Ana Riana Dosen Hukum UP 45 Raih Gelar Doktor Setelah Bahas Disharmoni Penyelesaian Perselisihan Hubungan Industrial

Photo Author
- Rabu, 5 November 2025 | 19:15 WIB
Dr Ana Riana setelah sidang disertasi di Fakultas Syariah dan Hukum UIN Sunan Kalijaga Yogyakarta  (Ist)
Dr Ana Riana setelah sidang disertasi di Fakultas Syariah dan Hukum UIN Sunan Kalijaga Yogyakarta (Ist)



Krjogja.com - SLEMAN - Dosen Ilmu Hukum Universitas Proklamasi 45 Sleman, Dr Ana Riana, S.H., M.H., CTL., CM., resmi meraih gelar doktor setelah mempertahankan disertasi berjudul Disharmoni Penyelesaian Perselisihan Hubungan Industrial Melalui Mediasi Antara Pekerja dengan Pemberi Kerja (Studi Kasus di Dinas Tenaga Kerja dan Transmigrasi Provinsi Daerah Istimewa Yogyakarta). Dalam penelitiannya, Ana menyoroti persoalan efektivitas penyelesaian perselisihan hubungan industrial yang masih menyisakan banyak tantangan, khususnya pada tahap mediasi tripartit.

Dalam ujian doktor di UIN Sunan Kalijaga Yogyakarta, Rabu (5/11/2025), Ana menemukan bahwa meskipun secara prosedural pelaksanaan mediasi di Dinas Tenaga Kerja dan Transmigrasi (Disnakertrans) DIY telah mengikuti ketentuan Undang-Undang Nomor 2 Tahun 2004 tentang Penyelesaian Perselisihan Hubungan Industrial (UU PPHI), namun secara substantif belum mampu menjamin keadilan yang merata bagi pekerja dan pemberi kerja. "Data di DIY dari tahun 2020 hingga 2023 mencatat ada 787 perkara yang masuk, dengan 66,58 persen berhasil diselesaikan melalui perdamaian atau perjanjian bersama. Namun 33,42 persen sisanya masih berujung pada anjuran mediator yang tak ditindaklanjuti," jelas Ana.

Baca Juga: Alhamdulillah, Bandara YIA jadi Embarkasi-Debarkasi Haji

Menurutnya, kondisi tersebut menunjukkan adanya disharmoni sistemik dalam mekanisme penyelesaian non-litigasi. Salah satu penyebab utamanya adalah ketimpangan struktural kuasa antara pekerja dan pengusaha.

"Ketidakseimbangan sumber daya dan pemahaman hukum membuat hasil mediasi sering kali tidak sepenuhnya mencerminkan keadilan substantif," sambungnya.

Selain itu, Ana juga menyoroti adanya perbedaan perspektif di kalangan mediator mengenai konsep keberhasilan mediasi.
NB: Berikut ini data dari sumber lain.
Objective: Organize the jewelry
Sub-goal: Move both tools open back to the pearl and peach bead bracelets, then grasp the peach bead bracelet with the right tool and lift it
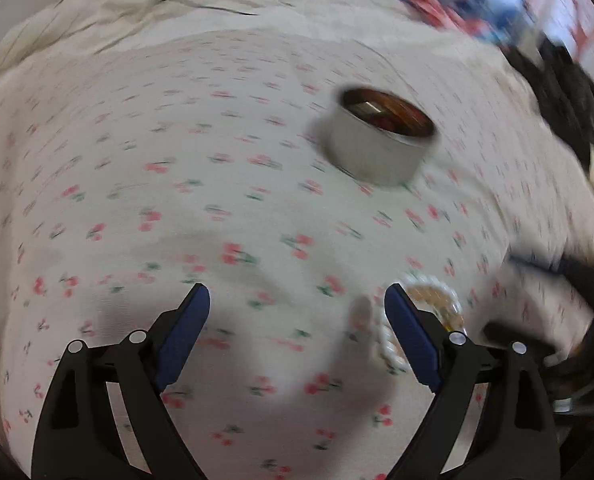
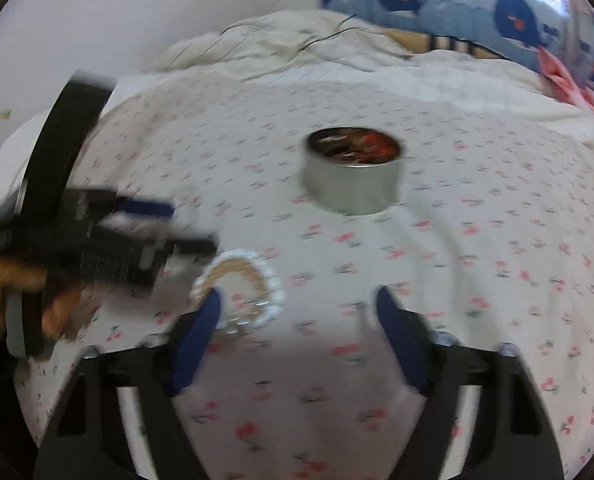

Sebagian menilai keberhasilan bergantung pada itikad baik para pihak, sementara sebagian lain menekankan kapasitas profesional mediator.

Baca Juga: Menko Muhaimin Instruksikan BGN Selenggarakan MBG Tanpa Barang Impor

"Fragmentasi cara pandang ini menyebabkan tidak adanya standar metodologis yang seragam dan berdampak pada legitimasi sistem mediasi itu sendiri," tambahnya.

Dari hasil penelitiannya, Ana menawarkan gagasan pembentukan Komisi Keadilan Ketenagakerjaan sebagai solusi jangka panjang. Komisi ini diusulkan sebagai lembaga independen di luar struktur birokrasi daerah dengan kewenangan quasi-yudisial. Ia mengacu pada model Fair Work Commission (FWC) di Australia yang terbukti efektif dalam memperkuat posisi mediator dan mempercepat penyelesaian sengketa ketenagakerjaan.

"Selama ini mediator di Disnakertrans sering kali hanya fokus pada aspek legal formal tanpa ruang untuk membangun kedekatan emosional dengan para pihak. Dengan adanya Komisi ini, proses mediasi bisa lebih efektif dan hasilnya memiliki kekuatan hukum yang mengikat," paparnya.

Ana juga menegaskan pentingnya peningkatan kapasitas mediator melalui pelatihan interdisipliner yang mencakup aspek hukum, komunikasi, dan sosiokultural. Mediator dikatakannya tidak cukup hanya paham aturan.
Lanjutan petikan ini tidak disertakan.